Task directions | After finding the line with "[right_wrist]" in the entries below, retype exactly each line from there through the line with "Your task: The", including that final line.

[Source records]
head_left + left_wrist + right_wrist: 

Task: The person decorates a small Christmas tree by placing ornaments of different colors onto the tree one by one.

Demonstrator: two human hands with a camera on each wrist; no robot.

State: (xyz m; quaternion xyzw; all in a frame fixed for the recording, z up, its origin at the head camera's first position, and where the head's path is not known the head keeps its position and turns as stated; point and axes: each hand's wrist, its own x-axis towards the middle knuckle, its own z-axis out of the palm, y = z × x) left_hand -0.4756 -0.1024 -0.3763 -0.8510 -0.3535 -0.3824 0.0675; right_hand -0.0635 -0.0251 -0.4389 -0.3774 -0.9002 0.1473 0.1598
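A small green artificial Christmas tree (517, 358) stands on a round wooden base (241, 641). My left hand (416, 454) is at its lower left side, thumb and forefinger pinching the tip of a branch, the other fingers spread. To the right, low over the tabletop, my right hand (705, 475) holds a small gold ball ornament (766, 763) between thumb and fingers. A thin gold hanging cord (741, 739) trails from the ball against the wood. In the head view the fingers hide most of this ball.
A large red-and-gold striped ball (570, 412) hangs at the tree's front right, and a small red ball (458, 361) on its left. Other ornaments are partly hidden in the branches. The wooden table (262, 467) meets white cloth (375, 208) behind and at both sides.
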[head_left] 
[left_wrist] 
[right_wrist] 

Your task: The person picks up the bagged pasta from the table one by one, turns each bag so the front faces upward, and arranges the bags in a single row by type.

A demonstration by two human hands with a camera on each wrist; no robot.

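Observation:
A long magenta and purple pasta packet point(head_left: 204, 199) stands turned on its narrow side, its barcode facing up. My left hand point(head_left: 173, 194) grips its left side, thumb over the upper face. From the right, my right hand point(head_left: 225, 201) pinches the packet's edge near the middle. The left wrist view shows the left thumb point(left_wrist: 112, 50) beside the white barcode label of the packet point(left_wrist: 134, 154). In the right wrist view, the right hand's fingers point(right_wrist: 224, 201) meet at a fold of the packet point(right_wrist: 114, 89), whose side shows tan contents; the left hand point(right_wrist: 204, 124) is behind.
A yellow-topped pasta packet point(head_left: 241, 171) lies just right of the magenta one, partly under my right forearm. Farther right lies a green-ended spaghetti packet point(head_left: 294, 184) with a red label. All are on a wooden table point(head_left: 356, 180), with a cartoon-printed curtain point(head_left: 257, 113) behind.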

Completed task |
[right_wrist] 

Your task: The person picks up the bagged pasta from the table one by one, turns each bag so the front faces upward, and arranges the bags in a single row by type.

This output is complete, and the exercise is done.